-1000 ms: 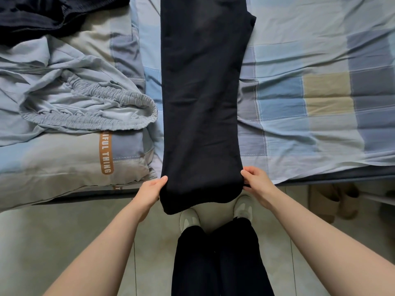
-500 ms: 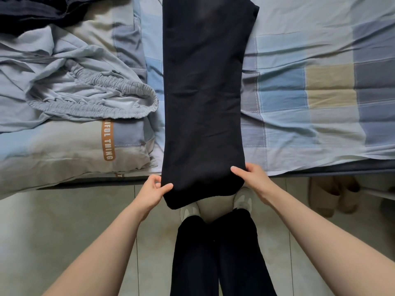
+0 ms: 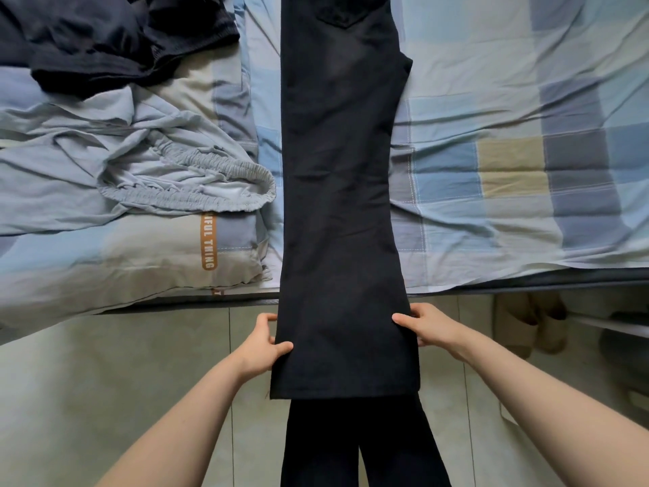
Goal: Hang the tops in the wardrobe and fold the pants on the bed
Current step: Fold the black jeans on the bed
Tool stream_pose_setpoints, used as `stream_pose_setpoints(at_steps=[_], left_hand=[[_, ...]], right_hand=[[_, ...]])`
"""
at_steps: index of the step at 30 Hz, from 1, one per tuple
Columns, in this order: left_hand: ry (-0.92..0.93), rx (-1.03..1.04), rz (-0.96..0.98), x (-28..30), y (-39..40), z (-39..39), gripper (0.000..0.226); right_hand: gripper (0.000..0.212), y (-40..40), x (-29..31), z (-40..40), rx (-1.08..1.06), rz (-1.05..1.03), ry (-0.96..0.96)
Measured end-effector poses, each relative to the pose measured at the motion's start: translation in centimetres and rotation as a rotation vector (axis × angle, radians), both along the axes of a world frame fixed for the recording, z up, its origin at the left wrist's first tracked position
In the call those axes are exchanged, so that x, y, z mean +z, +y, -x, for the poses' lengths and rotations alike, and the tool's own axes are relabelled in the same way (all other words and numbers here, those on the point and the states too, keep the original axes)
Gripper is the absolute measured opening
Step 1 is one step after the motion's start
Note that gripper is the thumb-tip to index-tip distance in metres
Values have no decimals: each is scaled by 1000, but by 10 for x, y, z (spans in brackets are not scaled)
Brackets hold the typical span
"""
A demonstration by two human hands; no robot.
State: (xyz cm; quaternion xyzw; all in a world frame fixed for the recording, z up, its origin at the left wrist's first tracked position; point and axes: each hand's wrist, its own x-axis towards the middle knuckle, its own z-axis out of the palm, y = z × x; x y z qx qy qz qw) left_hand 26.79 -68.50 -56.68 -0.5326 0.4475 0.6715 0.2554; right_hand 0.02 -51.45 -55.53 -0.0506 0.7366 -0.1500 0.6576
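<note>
Black pants (image 3: 340,191) lie lengthwise down the middle of the bed (image 3: 509,191), folded leg on leg, with the hem end hanging past the bed's front edge over the floor. My left hand (image 3: 261,346) pinches the left edge of the hem end, thumb on top. My right hand (image 3: 426,326) pinches the right edge, a little above the hem. Light grey pants (image 3: 140,170) with an elastic waistband lie crumpled on the left of the bed. A dark navy garment (image 3: 105,40) is heaped at the far left.
A folded quilt with an orange label (image 3: 208,240) sits under the grey pants at the bed's left front. Slippers (image 3: 530,318) stand under the bed at right. My own legs in black trousers (image 3: 358,444) stand on the tiled floor below the hem.
The pants' hem end has been drawn toward me and lifted flat, hiding my shoes. Both hands shifted from the hem corners to the side edges and now pinch them.
</note>
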Motion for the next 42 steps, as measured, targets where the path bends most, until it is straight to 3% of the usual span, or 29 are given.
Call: stream_pose_setpoints(at_steps=[3,5,9,11,14,17,19,21,23,26,28,31,34,37,39,42], left_hand=[[15,45,-46,10,-11,-1,90],[51,55,-70,15,-28,0,91],[131,109,-154,24,-69,19,46],[142,112,-170,29,-94,42,27],[196,261,-210,34,-140,90,32],[304,559,-46,28,-193,150,21],[252,641,177,11,-215,181,22],[70,386,435,-15,-216,195,32],[-48,140,554,-41,-197,193,45],[-123,138,567,-61,-161,186,44],[-169,163,610,-66,-144,177,44],[-214,130,540,-71,-129,154,43],[-113,172,410,-69,-125,135,32],[-13,76,422,-67,-130,128,20],[35,33,418,-66,-132,129,18],[64,77,409,-65,-127,126,23]], right_hand=[[27,-8,6,-1,104,-36,-4],[25,-14,5,4,87,-37,0],[40,-25,8,38,-183,57,-143],[30,-41,14,64,-240,94,-217],[20,-84,18,108,-328,108,-283],[39,-143,14,154,-723,301,-322],[35,-176,2,179,-926,398,-135],[27,-195,-16,191,-805,319,241],[24,-196,-35,183,-585,186,403],[23,-181,-56,150,-341,36,209],[19,-170,-62,126,-269,55,111],[23,-153,-71,100,-267,128,113],[31,-139,-77,86,-240,150,90],[26,-132,-79,91,-141,167,193],[22,-127,-77,96,-168,205,195],[17,-116,-71,95,-404,219,70]])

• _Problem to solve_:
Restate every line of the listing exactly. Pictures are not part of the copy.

• _Response area_:
-1000 ms: 
-500 ms: 
+0 ms: 
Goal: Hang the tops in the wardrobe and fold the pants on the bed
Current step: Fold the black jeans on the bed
Tool stream_pose_setpoints, used as `stream_pose_setpoints(at_steps=[_], left_hand=[[_, ...]], right_hand=[[_, ...]])`
"""
at_steps: index of the step at 30 Hz, from 1, one per tuple
Columns, in this order: left_hand: ry (-0.92..0.93), rx (-1.03..1.04), rz (-0.96..0.98), x (-28..30), y (-39..40), z (-39..39), gripper (0.000..0.226); right_hand: gripper (0.000..0.212), y (-40..40), x (-29..31), z (-40..40), rx (-1.08..1.06), rz (-1.05..1.03), ry (-0.96..0.96)
Measured end-effector poses, each relative to the pose measured at the motion's start: translation in centimetres and rotation as a rotation vector (axis × angle, radians), both along the axes of a world frame fixed for the recording, z up, its origin at the left wrist's first tracked position
In the call those axes are exchanged, so that x, y, z mean +z, +y, -x, for the poses' lengths and rotations alike, and the tool's own axes are relabelled in the same way (all other words and numbers here, those on the point and the states too, keep the original axes)
Gripper is the absolute measured opening
Step 1 is one step after the motion's start
Note that gripper is the thumb-tip to index-tip distance in metres
Values have no decimals: each is scaled by 1000, but by 10 for x, y, z (spans in brackets are not scaled)
Brackets hold the typical span
"""
A demonstration by two human hands; no robot.
State: (xyz cm; quaternion xyzw; all in a world frame fixed for the recording, z up, its origin at the left wrist's first tracked position; point and axes: each hand's wrist, its own x-axis towards the middle knuckle, its own z-axis out of the palm, y = z × x; x y z qx qy qz qw) left_hand 26.79 -68.50 -56.68 -0.5326 0.4475 0.6715 0.2554; right_hand 0.02 -51.45 -55.53 -0.0506 0.7366 -0.1500 0.6576
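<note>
Black pants (image 3: 340,191) lie lengthwise down the middle of the bed (image 3: 509,191), folded leg on leg, with the hem end hanging past the bed's front edge over the floor. My left hand (image 3: 261,346) pinches the left edge of the hem end, thumb on top. My right hand (image 3: 426,326) pinches the right edge, a little above the hem. Light grey pants (image 3: 140,170) with an elastic waistband lie crumpled on the left of the bed. A dark navy garment (image 3: 105,40) is heaped at the far left.
A folded quilt with an orange label (image 3: 208,240) sits under the grey pants at the bed's left front. Slippers (image 3: 530,318) stand under the bed at right. My own legs in black trousers (image 3: 358,444) stand on the tiled floor below the hem.
The pants' hem end has been drawn toward me and lifted flat, hiding my shoes. Both hands shifted from the hem corners to the side edges and now pinch them.
</note>
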Motion for the next 42 steps, as measured, targets where the path bends most, until it is straight to 3% of the usual span, or 29 are given.
Call: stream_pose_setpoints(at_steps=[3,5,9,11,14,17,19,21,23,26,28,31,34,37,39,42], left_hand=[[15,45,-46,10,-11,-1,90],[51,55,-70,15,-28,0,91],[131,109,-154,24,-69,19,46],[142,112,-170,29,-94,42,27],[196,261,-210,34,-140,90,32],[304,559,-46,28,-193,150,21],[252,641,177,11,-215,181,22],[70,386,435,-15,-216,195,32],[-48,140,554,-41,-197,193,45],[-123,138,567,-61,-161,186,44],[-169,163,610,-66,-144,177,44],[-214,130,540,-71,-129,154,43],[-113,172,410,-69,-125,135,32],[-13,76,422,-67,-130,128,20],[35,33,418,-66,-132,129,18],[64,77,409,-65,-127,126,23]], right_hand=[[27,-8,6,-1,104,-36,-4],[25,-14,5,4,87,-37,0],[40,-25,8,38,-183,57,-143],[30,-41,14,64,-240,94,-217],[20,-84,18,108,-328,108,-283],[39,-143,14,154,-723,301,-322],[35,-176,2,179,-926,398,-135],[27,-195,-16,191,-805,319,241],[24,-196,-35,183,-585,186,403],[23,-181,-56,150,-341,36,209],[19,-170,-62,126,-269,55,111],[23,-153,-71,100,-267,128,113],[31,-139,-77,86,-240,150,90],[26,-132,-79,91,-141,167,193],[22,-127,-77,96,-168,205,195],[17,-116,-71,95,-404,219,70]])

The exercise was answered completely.